What this task involves: Look for the string "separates" in the listing below and copy every line in which it appears.

######

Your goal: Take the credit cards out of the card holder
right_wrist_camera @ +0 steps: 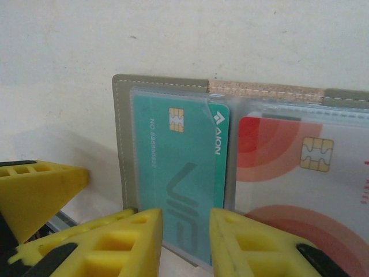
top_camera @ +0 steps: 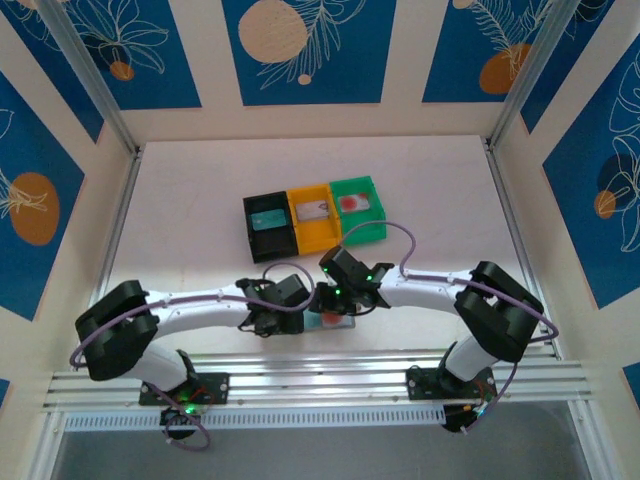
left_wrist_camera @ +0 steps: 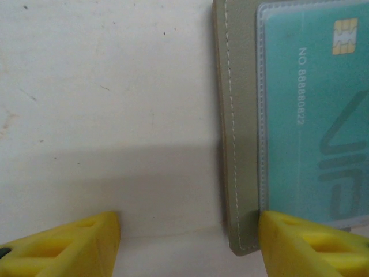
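The card holder (right_wrist_camera: 122, 144) lies open and flat on the table, also seen as a small patch under both grippers (top_camera: 340, 322). Its left clear pocket holds a teal credit card (right_wrist_camera: 184, 167). The right pocket holds a pale card with red circles (right_wrist_camera: 300, 167). My right gripper (right_wrist_camera: 187, 242) hovers over the teal card's near end, jaws a narrow gap apart with nothing pinched. My left gripper (left_wrist_camera: 190, 245) is open at the holder's left edge (left_wrist_camera: 236, 144). One of its fingers (left_wrist_camera: 311, 245) rests on the near left corner, beside the teal card (left_wrist_camera: 311, 115).
Black (top_camera: 270, 225), orange (top_camera: 313, 215) and green (top_camera: 358, 208) bins stand in a row behind the grippers, each with a card inside. Both arms reach inward from the near edge and meet at mid-table. Metal rails border the table.
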Controlling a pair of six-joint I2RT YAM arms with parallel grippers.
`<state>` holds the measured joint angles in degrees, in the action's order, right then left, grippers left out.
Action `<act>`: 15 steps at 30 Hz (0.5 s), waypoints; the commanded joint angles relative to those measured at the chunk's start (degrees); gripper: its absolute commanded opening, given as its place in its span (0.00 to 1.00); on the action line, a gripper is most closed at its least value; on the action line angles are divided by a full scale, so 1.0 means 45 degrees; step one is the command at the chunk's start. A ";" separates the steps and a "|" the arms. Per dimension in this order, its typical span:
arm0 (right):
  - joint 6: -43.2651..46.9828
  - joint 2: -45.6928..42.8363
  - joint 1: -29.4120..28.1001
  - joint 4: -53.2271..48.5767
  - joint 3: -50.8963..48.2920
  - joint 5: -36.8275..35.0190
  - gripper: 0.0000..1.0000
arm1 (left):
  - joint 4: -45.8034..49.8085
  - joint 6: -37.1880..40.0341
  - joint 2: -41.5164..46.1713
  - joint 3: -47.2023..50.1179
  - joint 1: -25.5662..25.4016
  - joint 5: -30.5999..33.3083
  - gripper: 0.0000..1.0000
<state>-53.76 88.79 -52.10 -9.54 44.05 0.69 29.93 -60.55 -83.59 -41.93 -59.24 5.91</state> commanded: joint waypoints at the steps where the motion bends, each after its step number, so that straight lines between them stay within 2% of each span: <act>1: -0.0194 0.0176 0.0038 0.0134 -0.0070 0.0112 0.29 | -0.0369 -0.0156 -0.0249 0.0356 0.0079 -0.0356 0.65; 11: -0.0230 0.0795 0.0080 0.0393 -0.0225 -0.0044 0.29 | -0.0935 -0.0226 -0.0459 0.1028 0.0079 -0.0441 0.64; 15: -0.0194 0.0897 0.0087 0.0490 -0.0361 -0.0205 0.25 | -0.1395 -0.0385 -0.0621 0.1362 0.0061 -0.0619 0.65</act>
<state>-54.37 91.85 -52.03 -7.53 43.81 0.45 27.62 -60.82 -83.31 -39.70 -59.24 6.44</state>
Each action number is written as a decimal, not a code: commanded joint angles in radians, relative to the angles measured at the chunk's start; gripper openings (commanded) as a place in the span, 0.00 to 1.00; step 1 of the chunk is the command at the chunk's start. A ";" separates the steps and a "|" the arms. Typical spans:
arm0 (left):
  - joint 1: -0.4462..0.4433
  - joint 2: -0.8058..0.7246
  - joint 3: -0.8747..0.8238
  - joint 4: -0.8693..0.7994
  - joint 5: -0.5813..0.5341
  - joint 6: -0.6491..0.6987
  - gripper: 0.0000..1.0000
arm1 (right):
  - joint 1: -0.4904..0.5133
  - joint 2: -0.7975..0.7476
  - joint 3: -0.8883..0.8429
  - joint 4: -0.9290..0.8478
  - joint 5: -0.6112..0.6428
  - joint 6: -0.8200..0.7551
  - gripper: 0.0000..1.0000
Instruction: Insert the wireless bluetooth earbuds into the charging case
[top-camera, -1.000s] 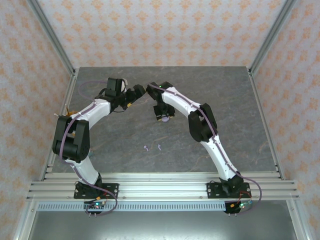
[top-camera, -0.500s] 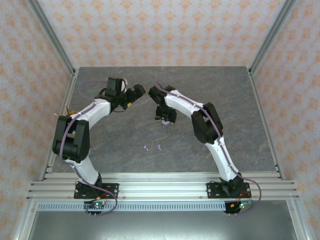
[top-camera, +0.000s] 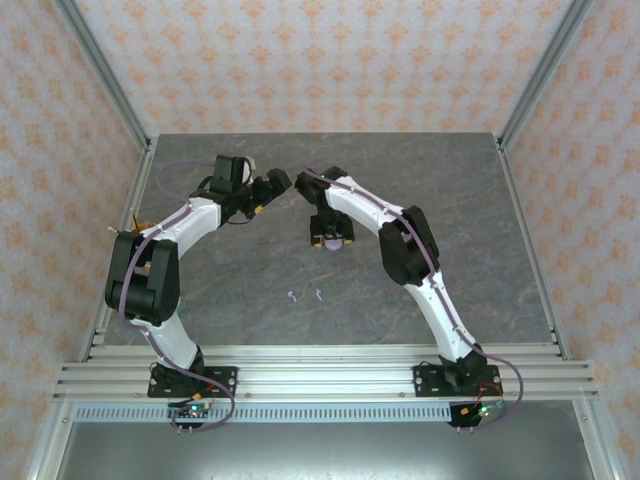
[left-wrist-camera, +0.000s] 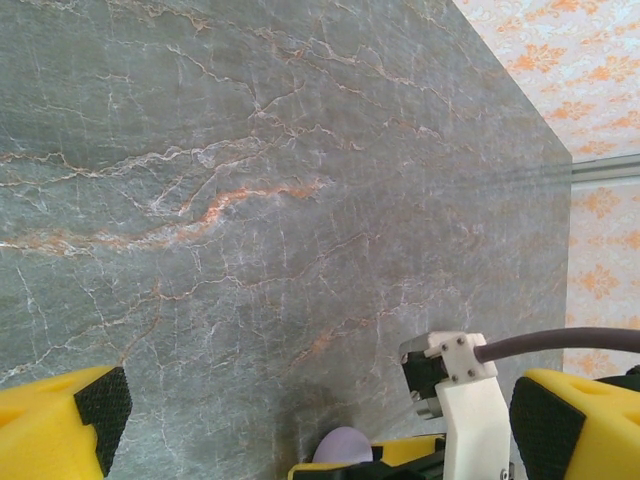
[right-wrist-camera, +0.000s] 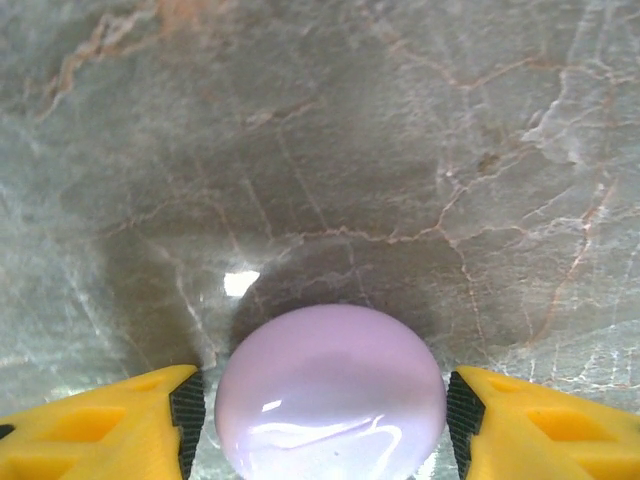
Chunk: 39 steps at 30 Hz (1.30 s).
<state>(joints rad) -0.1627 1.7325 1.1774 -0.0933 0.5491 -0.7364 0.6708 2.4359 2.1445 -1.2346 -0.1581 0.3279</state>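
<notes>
**Lilac case between parted yellow jaws, two earbuds loose on the stone**

Nearest us, both arm bases are bolted to the aluminium rail (top-camera: 320, 365) at the front edge. Just beyond it, on the grey marbled table (top-camera: 480, 260), two pale purple earbuds (top-camera: 291, 296) lie loose. They are side by side but apart, roughly midway between the arms. They are too small for us to tell which way their stems point.

Further in, the right gripper (top-camera: 330, 238) points down and straddles the charging case (right-wrist-camera: 330, 395), a round, glossy, pale purple dome whose shadow lies right against it on the stone. From the right wrist we see the black pads (right-wrist-camera: 187, 420) standing either side of the case at about its widest part. A thin strip of table shows between one pad and the case. At the other pad we cannot tell touching from just beside. So we read the jaws as parted around the case rather than clamped on it. The case lies beyond the earbuds and well apart from them.

Further still, the left gripper (top-camera: 278, 186) hangs over the table with its jaws spread wide and empty. Its wrist camera looks past both yellow fingers (left-wrist-camera: 60, 420) onto the stone. The top of the case, a white bracket (left-wrist-camera: 470, 400) and a grey cable (left-wrist-camera: 560, 342) show at the lower edge.

Farthest off stands the orange-patterned wall (top-camera: 320, 60).
</notes>
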 joint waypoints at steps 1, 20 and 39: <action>0.008 -0.016 0.014 0.011 0.000 -0.003 1.00 | -0.003 0.029 0.014 -0.058 -0.020 -0.131 0.66; 0.009 -0.014 0.011 0.017 0.002 -0.009 1.00 | -0.015 0.046 0.005 -0.074 -0.010 -0.164 0.62; 0.008 -0.021 0.010 0.017 0.005 -0.009 1.00 | -0.020 0.052 0.016 -0.082 0.006 -0.104 0.50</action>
<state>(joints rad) -0.1627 1.7325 1.1774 -0.0929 0.5491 -0.7364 0.6586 2.4619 2.1750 -1.2686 -0.2104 0.1768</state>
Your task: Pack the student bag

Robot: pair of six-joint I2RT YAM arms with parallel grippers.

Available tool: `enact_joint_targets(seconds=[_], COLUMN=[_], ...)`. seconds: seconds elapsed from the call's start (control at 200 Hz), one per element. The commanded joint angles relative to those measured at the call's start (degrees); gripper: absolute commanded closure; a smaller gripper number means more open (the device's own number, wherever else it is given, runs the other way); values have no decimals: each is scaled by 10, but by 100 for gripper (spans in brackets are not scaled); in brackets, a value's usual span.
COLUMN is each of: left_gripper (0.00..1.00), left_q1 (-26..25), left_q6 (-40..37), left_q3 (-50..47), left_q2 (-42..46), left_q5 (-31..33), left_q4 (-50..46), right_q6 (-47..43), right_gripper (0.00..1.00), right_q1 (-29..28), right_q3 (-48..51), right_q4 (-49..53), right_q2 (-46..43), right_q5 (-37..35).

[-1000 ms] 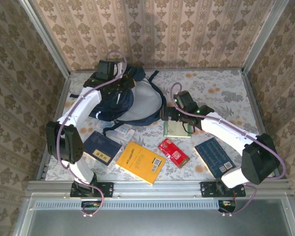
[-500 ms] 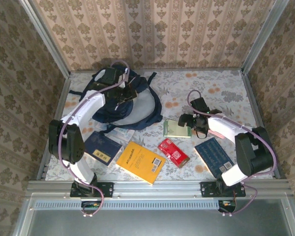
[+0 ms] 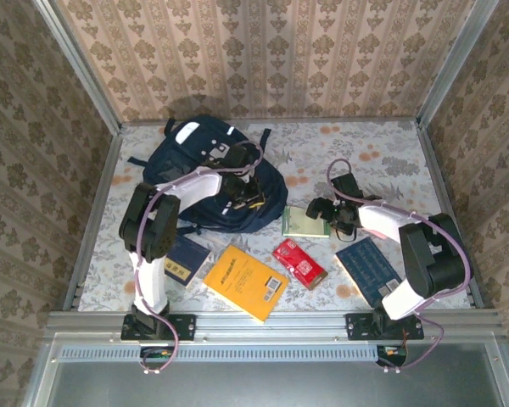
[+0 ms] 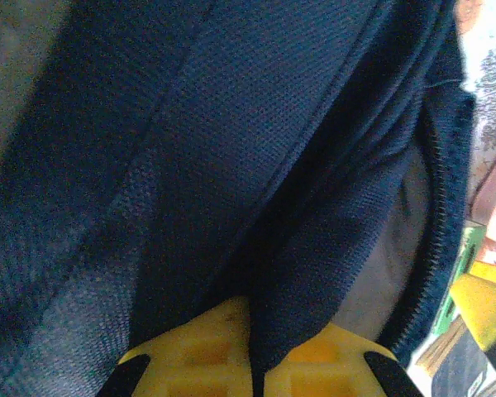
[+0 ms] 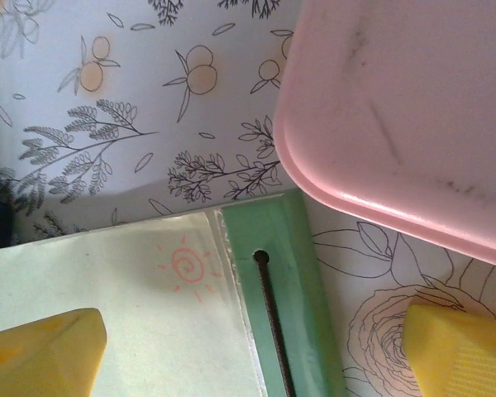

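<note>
1. Bag [image 3: 174,161] lies flat at the far left of the table [image 3: 390,153]. Most of it spreads behind and to the left of my left claw [image 3: 240,193], which sits on its near right part.
2. In the left wrist view I see the left claw pinched narrow on a fold of the navy cloth. The fold stands up between the two yellow fingers [image 4: 190,351] and touches both.
3. Just right of this fold a zip [image 4: 434,240] runs beside a strip of pale lining [image 4: 388,248].
4. My right claw [image 5: 248,351] stands wide and I see nothing held in it. It hangs over the green pad [image 5: 298,273], with one finger above the pale cover and the other above the table past the green edge. I cannot tell if the fingers touch anything.
5. A pink flat thing [image 5: 397,107] with a round corner lies just beyond the right claw, very close to the corner of the pad. I cannot tell if the two touch.
6. The bag is to the left of the right claw, and its near right corner comes just beside the pad.
7. Nearer to me than the right claw lie a red packet [image 3: 299,263] and a blue book [image 3: 369,270].
8. Nearer to me than the left claw lie a yellow book [image 3: 244,281] and a second blue book [image 3: 180,259], the last one partly under the left arm.
</note>
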State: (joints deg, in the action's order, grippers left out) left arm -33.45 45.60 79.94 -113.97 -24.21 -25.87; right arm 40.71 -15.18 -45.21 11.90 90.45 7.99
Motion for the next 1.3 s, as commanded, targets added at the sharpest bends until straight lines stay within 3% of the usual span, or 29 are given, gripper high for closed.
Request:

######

Answer section:
Action `<act>`: 15 steps at 30 Hz (0.5 s), waypoints; the commanded joint angles relative to those measured at the chunk's start (degrees); gripper: its absolute commanded opening, given as its place in its span (0.00 to 1.00); on the action line, a gripper is most closed at its least value; on the action line angles are divided by a full scale, so 1.0 means 45 degrees; step one is the command at the chunk's start. A ";" separates the steps and a "|" the arms. Per dimension in this order, its typical span:
Each action number is written as a decimal, not a code: commanded joint angles in radians, relative to the angles measured at the chunk's start; gripper openings (commanded) as a place in the span, 0.00 to 1.00; step 1 of the chunk is the command at the chunk's start. A ";" separates the steps and a "|" the arms. Typical spans:

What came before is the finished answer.